Within the listing below, please copy exactly the lines between the line holding "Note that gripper" and the line holding "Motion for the", inclusive.

-- COLLECTED MATERIAL --
..........

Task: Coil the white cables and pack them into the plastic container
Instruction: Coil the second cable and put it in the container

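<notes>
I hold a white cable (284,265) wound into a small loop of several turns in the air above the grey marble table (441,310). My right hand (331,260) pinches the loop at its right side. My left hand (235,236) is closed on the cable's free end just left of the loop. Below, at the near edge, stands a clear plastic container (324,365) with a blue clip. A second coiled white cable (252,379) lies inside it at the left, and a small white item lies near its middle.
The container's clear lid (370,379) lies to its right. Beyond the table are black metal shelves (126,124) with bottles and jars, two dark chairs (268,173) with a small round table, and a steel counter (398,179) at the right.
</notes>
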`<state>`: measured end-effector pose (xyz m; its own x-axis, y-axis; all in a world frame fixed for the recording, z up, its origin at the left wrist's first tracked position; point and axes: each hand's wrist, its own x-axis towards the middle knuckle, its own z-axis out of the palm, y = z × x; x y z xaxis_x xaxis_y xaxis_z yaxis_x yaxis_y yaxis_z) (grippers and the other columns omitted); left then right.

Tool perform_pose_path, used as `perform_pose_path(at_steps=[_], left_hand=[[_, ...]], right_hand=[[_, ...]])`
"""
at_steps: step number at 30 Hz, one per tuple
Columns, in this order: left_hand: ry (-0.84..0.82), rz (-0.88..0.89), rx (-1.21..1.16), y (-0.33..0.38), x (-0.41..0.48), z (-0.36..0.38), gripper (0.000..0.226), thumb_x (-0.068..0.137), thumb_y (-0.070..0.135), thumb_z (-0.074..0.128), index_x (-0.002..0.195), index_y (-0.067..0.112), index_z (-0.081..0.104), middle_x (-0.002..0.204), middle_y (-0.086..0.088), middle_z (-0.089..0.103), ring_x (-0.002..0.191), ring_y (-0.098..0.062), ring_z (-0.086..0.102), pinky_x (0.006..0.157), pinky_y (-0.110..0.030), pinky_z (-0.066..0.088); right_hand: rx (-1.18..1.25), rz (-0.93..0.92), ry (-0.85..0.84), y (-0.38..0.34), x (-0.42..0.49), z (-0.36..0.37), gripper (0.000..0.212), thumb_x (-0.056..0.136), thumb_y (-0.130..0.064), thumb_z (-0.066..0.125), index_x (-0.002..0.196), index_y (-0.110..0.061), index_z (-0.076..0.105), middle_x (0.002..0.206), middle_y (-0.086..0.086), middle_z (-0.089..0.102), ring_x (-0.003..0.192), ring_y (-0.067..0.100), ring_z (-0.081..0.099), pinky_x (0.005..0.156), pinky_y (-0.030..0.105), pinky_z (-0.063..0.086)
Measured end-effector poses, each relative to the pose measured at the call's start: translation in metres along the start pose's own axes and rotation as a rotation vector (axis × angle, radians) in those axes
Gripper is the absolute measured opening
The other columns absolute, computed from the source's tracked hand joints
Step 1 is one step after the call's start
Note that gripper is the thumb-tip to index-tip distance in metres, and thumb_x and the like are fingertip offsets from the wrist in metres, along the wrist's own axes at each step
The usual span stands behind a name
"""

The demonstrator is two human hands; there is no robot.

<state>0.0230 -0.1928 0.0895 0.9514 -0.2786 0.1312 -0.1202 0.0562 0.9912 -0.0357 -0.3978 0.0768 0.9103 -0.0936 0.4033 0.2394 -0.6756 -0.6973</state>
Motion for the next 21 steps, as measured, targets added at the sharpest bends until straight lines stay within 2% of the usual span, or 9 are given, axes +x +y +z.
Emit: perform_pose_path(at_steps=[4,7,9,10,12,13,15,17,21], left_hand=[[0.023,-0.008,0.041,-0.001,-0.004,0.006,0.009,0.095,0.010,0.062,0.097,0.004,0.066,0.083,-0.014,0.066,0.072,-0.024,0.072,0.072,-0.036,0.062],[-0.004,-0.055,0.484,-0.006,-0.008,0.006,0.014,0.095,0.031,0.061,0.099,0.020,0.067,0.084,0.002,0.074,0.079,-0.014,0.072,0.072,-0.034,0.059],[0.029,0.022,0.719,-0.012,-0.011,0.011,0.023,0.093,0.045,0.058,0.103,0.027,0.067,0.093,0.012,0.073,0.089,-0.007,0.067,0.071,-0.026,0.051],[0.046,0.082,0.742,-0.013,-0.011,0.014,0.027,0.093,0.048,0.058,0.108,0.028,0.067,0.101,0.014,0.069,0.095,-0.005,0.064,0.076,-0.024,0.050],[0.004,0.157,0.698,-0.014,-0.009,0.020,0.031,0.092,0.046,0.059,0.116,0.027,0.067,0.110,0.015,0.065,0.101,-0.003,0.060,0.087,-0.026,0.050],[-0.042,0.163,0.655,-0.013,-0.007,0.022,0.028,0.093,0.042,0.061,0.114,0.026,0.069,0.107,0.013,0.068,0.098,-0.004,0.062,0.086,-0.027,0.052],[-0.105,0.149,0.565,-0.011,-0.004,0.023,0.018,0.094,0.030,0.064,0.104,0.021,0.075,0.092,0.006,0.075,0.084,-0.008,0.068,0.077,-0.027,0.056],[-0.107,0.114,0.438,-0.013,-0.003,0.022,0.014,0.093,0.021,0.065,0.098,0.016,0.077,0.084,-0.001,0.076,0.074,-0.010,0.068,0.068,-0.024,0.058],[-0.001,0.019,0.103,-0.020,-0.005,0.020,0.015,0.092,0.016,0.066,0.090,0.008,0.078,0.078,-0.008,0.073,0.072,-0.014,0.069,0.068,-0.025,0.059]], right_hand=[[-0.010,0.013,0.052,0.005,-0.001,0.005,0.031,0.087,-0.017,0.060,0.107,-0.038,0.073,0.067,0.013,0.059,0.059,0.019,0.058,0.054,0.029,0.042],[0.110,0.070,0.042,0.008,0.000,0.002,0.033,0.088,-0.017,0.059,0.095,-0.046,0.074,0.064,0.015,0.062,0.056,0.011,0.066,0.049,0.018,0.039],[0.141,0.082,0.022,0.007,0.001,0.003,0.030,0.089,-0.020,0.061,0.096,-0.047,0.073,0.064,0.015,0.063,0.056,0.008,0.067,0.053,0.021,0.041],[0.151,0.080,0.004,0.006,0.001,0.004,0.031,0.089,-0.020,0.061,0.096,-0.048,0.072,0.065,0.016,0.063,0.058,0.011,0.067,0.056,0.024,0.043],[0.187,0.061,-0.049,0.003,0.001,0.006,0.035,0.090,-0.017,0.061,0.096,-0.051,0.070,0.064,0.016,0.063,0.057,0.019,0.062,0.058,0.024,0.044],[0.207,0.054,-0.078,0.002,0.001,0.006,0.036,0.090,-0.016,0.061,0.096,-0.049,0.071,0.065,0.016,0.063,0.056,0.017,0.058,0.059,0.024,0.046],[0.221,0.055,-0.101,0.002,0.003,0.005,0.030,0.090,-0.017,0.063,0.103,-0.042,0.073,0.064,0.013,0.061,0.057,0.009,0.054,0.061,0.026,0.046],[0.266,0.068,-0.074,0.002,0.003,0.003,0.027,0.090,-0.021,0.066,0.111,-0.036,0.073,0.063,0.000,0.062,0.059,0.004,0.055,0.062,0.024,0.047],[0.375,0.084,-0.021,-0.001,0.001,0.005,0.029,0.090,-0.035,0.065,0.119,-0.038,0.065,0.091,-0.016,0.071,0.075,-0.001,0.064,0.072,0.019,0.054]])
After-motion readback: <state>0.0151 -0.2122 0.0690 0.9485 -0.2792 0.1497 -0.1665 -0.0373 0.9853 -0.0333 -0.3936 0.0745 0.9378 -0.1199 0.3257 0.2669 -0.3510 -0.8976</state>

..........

-- RESULT OF THIS TASK --
Note that gripper is the thumb-tip to index-tip distance in metres, and thumb_x and the like are fingertip offsets from the wrist in metres, along the wrist's own axes at each step
The usual span stands behind a name
"""

The demonstrator is two human hands; there is no robot.

<state>0.0230 -0.1928 0.0895 0.9514 -0.2786 0.1312 -0.1202 0.0562 0.9912 -0.0357 -0.3978 0.0768 0.9103 -0.0936 0.4033 0.2394 -0.6756 -0.6973</state>
Motion for the next 21 steps, as measured, targets added at the sharpest bends until straight lines stay within 2% of the usual span, or 9 are given, axes +x +y +z.

No more output is required for this exercise.